Когда она вернулась, она села на скамью, спустила свой хитон с одного плеча и дала Полидору свою грудь. Соклей наблюдал, как младенец сосет, заинтересованный процессом не меньше, чем голой грудью. Он также слушал, как кормит грудью его племянник; он и не подозревал, что это может быть так шумно. Он мог слышать каждый глоток, который делал Полидор. Затем ребенок неправильно сглотнул и подавился. Кормилица отняла его от груди и прижала к своему плечу, похлопывая по спине, пока он не срыгнул: на удивление громкий, на удивление глубокий звук. Затем она привела его вниз и позволила ему еще немного поухаживать.
“Ты скоро отплывешь, не так ли?” Спросила Эринна.
“Что?” Когда Соклей концентрировался на чем-то, он делал это, исключая все остальное вокруг него. Ему пришлось сделать паузу и заставить себя вспомнить, что сказала его сестра, прежде чем он смог наклонить голову и ответить: “Да, очень скоро, особенно если погода останется такой же хорошей, как эта. Афины!” Он не мог сдержать волнения в своем голосе.
“Афины”. Голос Эринны звучал смиренно - или это была просто тоска? Для нее уход из дома мужа был приключением. Отплыть в другой город?

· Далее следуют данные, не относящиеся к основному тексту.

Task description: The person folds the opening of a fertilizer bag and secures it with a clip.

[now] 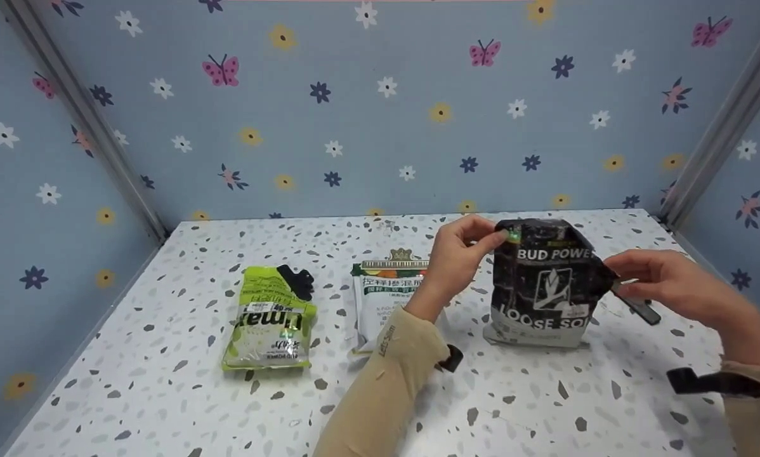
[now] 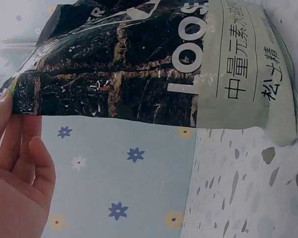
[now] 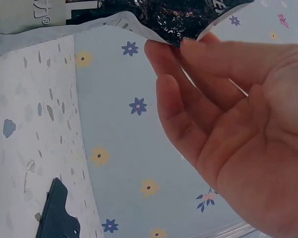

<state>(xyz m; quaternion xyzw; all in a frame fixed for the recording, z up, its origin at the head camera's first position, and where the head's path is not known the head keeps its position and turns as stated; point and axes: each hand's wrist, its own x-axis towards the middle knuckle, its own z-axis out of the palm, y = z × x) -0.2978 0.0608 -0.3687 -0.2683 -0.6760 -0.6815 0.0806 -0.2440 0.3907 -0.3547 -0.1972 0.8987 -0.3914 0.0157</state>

Когда она вернулась в дом Лисистрата после потери первого мужа, она с бесконечным восхищением слушала, как Соклей рассказывал ей истории о далеких местах, которые он видел. При ограниченной жизни, которую респектабельные женщины вели среди эллинов, слушать было всем, что она могла делать. Она никогда не увидит отдаленные места сама.

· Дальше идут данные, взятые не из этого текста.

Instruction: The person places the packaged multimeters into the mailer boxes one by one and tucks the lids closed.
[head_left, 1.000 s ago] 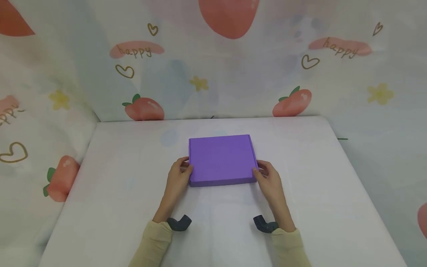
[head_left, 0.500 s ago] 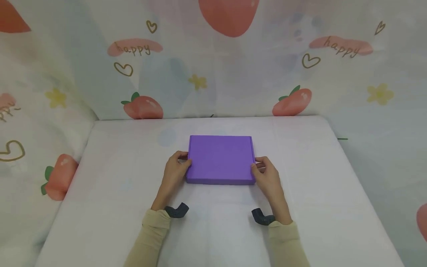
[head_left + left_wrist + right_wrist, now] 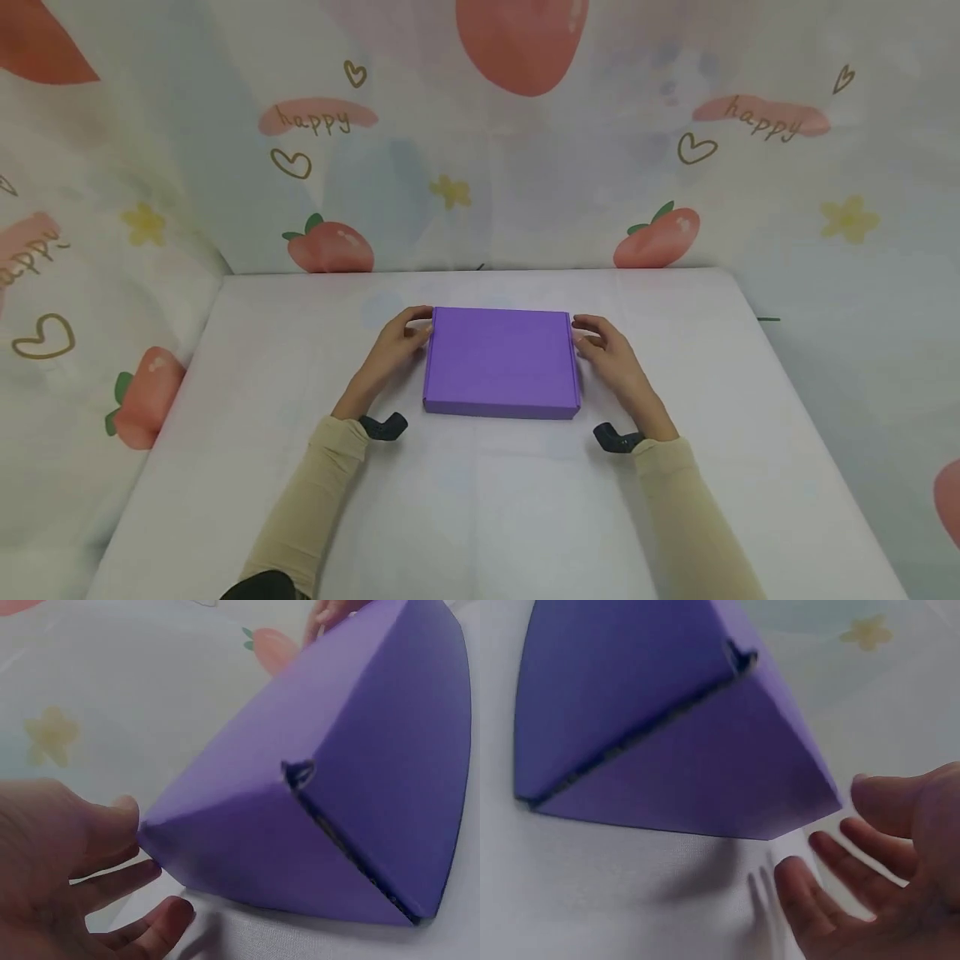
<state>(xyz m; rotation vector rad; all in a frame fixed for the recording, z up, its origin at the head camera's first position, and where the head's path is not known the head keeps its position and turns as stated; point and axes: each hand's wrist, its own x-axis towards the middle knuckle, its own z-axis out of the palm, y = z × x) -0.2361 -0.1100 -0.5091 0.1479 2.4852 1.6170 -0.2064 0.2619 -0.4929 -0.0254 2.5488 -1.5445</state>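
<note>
A flat purple cardboard box [image 3: 502,362] lies on the white-covered table [image 3: 480,517], its closed lid facing up. My left hand [image 3: 392,346] is at the box's far left corner. In the left wrist view its thumb tip is right at that corner [image 3: 146,829], with the fingers loosely spread beside it. On the other side, my right hand [image 3: 613,357] stands close to the far right corner. The right wrist view shows its fingers [image 3: 799,889] loosely spread and a small gap between thumb and box. Folded cardboard edges show along the box's near corners.
Dark curved wrist mounts [image 3: 384,427] stick inward from both wrists. A backdrop [image 3: 525,192] printed with strawberries, hearts and flowers rises behind the table and on its left.
Both hands held the box by its sides earlier. They have slid forward to its far corners, and the right hand has let go and moved slightly outward. The box has barely shifted.
</note>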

Соклей смотрел на нее с некоторым беспокойством. Как и он, она всегда была худощавой. Однако сейчас она все еще сохранила ту плоть, которой обзавелась, когда носила Полидора. На его взгляд, это платье не подходило к ее фигуре: казалось добавленным, а не естественной частью ее. “Как ты, моя дорогая?” спросил он, надеясь, что его беспокойство не было заметно.